A paisagem do Cais do Carregal, em Ovar, mesmo tendo beneficiado quase há uma década, de obras de requalificação pela Polis da Ria, que já á muito vêm dando sinais de degradação e frágil consolidação das margens como se propunha a intervenção ali realizada. Continua a ser alvo fácil de descargas poluentes que tornam ainda mais deprimente, todo o cenário natural envolvente, com visíveis manchas de gordura e espuma que ali chega com águas escuras, tantas vezes com cheiro nauseabundo, que tornam uma zona em que era suposto ser de lazer, em local pouco acolhedor.
Ainda que a intensa precipitação que se tem feito sentir, dê origem a grandes quantidades de águas pluviais que ali são naturalmente descarregadas. As últimas descargas ali efetuadas, por uma manilha que faz a ligação entre um riacho no lugar do Carregal e o Cais, a exemplo de outros pontos de escoamento de águas para a Ria, não são apenas descargas do aumento do caudal do riacho provocado pelas chuvas.
O cenário de manchas de resíduos poluentes ao longo do canal do Cais do Carregal é demasiado cíclico e várias vezes tem merecido a denúncia de quem mais diretamente acaba por contatar com tal situação, como é o caso de pescadores e outros utilizadores da Ria, como praticantes de modalidades náuticas que treinam no Canal da Ria de Ovar.

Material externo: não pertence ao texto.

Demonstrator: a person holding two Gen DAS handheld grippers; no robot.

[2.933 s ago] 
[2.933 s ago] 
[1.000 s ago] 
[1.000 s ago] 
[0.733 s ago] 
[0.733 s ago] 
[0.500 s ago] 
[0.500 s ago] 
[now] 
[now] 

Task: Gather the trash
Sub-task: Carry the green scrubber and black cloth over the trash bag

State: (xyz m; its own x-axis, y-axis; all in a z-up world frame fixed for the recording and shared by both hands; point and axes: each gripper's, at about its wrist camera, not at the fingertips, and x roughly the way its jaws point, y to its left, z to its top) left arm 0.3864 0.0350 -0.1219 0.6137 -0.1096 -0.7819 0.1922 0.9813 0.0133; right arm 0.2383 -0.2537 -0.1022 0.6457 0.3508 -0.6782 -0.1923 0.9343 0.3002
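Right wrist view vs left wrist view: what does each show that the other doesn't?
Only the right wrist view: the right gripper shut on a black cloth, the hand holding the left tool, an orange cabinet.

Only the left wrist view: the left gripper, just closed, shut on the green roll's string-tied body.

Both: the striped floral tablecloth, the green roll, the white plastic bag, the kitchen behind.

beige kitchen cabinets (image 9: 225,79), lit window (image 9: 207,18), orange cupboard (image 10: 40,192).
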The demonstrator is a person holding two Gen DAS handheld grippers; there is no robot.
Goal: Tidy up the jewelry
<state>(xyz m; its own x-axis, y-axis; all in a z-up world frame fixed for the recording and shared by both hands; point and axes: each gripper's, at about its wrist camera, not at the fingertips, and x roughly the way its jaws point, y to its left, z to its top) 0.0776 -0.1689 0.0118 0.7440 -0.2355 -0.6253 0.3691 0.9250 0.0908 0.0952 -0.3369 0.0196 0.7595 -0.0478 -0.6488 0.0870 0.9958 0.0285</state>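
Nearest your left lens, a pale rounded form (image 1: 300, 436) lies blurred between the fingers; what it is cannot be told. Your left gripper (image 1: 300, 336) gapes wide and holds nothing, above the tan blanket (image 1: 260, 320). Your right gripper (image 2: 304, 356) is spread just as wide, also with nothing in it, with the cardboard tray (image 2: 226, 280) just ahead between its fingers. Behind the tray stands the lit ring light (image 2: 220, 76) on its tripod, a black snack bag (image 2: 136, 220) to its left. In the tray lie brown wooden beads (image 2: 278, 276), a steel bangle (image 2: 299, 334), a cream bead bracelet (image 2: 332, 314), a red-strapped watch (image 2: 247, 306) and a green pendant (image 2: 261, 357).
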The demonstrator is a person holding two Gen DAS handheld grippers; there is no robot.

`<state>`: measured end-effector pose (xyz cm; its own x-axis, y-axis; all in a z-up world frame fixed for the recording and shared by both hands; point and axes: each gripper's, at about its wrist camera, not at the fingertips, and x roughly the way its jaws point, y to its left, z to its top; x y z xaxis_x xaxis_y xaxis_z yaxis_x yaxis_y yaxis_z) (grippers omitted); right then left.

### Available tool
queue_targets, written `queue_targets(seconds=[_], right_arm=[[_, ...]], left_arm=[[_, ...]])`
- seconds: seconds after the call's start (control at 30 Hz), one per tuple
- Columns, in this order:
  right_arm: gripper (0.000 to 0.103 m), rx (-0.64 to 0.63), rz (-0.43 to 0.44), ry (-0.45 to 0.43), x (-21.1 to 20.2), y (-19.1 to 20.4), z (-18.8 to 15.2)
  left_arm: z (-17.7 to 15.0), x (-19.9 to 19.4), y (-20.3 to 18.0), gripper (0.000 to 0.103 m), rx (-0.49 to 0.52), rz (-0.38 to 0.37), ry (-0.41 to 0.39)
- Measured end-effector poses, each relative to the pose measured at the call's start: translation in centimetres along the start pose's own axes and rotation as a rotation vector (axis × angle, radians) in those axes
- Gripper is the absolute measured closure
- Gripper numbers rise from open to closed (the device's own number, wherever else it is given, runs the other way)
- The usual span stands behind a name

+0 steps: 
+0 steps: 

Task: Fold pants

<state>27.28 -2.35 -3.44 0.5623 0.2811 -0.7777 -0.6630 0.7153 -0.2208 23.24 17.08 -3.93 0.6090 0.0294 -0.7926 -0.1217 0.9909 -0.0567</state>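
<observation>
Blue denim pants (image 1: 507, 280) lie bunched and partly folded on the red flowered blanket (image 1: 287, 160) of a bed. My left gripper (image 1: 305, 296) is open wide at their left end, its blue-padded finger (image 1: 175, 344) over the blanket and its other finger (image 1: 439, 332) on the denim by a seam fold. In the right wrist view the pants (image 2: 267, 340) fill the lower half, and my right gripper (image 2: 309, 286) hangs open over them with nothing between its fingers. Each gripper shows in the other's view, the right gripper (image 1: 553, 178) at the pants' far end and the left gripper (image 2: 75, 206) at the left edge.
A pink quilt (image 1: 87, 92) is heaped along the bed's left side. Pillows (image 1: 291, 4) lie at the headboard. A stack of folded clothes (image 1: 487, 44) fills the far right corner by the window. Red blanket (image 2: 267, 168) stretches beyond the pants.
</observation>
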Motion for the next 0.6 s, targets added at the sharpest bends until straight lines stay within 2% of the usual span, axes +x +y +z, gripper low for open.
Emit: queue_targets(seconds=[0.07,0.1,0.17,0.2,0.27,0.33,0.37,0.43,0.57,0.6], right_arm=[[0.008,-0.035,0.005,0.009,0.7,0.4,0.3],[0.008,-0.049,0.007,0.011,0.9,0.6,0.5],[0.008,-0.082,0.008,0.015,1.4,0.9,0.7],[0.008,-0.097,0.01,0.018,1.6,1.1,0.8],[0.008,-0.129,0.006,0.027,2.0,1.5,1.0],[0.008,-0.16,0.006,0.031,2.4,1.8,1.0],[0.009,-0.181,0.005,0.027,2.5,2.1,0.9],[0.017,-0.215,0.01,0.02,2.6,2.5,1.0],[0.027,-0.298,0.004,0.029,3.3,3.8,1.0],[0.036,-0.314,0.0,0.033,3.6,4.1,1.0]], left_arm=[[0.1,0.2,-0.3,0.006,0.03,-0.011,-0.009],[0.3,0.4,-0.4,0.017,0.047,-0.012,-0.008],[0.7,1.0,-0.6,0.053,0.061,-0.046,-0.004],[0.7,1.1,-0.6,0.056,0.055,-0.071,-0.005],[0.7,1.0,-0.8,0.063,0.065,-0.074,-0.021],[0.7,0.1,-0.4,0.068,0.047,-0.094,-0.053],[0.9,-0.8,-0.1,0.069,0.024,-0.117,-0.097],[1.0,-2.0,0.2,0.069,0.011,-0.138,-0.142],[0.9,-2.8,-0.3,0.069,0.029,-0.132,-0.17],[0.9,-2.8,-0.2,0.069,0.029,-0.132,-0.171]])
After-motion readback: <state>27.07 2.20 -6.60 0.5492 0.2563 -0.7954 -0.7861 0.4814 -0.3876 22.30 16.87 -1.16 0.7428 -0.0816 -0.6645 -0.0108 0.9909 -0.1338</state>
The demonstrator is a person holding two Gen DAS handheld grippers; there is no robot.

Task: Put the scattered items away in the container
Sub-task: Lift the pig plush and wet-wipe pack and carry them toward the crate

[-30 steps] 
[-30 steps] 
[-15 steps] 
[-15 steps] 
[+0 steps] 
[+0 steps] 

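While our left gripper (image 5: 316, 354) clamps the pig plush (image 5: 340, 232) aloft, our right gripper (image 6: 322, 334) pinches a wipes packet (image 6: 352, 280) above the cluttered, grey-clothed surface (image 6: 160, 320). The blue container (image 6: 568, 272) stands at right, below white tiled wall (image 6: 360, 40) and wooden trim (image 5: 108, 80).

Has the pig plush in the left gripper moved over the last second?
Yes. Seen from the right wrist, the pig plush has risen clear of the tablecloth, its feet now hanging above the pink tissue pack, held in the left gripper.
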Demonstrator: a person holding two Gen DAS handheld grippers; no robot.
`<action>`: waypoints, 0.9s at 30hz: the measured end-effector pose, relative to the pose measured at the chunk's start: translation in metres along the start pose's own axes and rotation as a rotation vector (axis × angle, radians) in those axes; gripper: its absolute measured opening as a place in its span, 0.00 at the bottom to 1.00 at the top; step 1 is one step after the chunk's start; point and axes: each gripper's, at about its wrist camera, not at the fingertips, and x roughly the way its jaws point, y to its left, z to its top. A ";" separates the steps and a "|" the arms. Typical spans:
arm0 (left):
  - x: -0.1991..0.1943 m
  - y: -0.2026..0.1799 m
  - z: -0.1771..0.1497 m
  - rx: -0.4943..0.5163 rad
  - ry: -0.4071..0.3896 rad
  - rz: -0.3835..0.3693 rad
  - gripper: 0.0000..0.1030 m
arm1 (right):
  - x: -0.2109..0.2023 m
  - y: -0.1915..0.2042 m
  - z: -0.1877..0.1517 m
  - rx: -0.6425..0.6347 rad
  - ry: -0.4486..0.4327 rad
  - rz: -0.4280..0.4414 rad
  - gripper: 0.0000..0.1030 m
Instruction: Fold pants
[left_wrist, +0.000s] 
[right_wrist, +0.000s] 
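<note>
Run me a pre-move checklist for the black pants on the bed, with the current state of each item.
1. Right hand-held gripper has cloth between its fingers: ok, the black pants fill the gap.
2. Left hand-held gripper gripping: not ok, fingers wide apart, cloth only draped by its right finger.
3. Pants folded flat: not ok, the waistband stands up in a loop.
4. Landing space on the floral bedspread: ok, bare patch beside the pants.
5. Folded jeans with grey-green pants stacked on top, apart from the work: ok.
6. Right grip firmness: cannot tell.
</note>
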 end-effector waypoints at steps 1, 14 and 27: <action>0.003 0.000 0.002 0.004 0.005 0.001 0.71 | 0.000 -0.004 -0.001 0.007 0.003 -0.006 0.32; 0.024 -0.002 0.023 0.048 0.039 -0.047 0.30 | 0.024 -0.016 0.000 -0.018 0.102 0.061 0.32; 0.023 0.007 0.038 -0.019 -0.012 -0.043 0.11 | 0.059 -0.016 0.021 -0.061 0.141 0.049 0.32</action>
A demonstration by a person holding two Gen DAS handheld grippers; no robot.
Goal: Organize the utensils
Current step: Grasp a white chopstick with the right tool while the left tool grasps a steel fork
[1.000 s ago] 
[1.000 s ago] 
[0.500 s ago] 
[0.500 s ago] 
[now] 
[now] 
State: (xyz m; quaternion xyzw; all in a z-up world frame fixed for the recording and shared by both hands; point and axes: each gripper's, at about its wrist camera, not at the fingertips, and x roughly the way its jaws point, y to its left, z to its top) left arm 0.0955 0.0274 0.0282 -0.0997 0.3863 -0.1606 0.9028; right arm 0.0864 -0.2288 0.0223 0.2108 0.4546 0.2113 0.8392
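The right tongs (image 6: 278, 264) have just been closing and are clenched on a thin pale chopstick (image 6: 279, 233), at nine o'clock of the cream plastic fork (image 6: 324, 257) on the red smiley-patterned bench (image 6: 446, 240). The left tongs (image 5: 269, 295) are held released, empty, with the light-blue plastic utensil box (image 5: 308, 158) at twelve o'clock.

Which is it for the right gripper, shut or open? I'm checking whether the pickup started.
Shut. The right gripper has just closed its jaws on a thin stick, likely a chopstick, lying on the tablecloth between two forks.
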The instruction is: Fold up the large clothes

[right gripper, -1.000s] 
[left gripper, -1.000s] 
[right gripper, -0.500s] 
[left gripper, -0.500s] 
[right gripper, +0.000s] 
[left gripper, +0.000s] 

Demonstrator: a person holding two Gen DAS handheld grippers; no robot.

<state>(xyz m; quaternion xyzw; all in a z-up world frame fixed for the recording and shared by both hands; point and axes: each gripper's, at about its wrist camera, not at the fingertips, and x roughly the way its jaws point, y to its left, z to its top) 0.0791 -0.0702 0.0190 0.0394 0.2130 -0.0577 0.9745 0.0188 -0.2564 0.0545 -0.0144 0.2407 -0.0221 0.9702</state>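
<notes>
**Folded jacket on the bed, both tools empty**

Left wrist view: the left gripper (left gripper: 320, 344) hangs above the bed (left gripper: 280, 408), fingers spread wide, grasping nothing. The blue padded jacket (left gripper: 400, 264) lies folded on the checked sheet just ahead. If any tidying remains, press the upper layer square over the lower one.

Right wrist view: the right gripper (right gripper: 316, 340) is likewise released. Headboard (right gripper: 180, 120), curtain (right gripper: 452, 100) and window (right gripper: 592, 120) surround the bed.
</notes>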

Identificar os focos poluidores, continua a ser missão que a indignação dos populares, não quer acreditar ser impossível detetar pelas autoridades competentes. Tratando-se no caso da manilha de ligação do riacho ao Cais, de descargas à boleia da significativa quantidade de água a correr, em que, e perante tanta impunidade, há quem aproveite para se libertar de alguns resíduos de origens pouco próprias para serem despejadas na Ria a céu aberto.
Apesar da polémica que esta descarga deu origem, em que há quem relacione com a Etar localizada a pouco mais de uma centena de metros, e que já várias vezes provocou verdadeiros atentados ambientais sobre a laguna. Nas presentes descargas, também foi possível observar que, pelo menos nas que nos foi dado a registar, não teve origem na conduta que liga a Etar ao Cais, mas sim na ligação do riacho.
A imagem que ali se pode observar a olho nu, com particular relevo durante as marés baixas, são bem a prova das origens duvidosas das descargas, concentrando-se lamas pestilentas que continuam a conspurcar a paisagem que não chegou a beneficiar dos propostos objetivos da requalificação da Polis da Ria.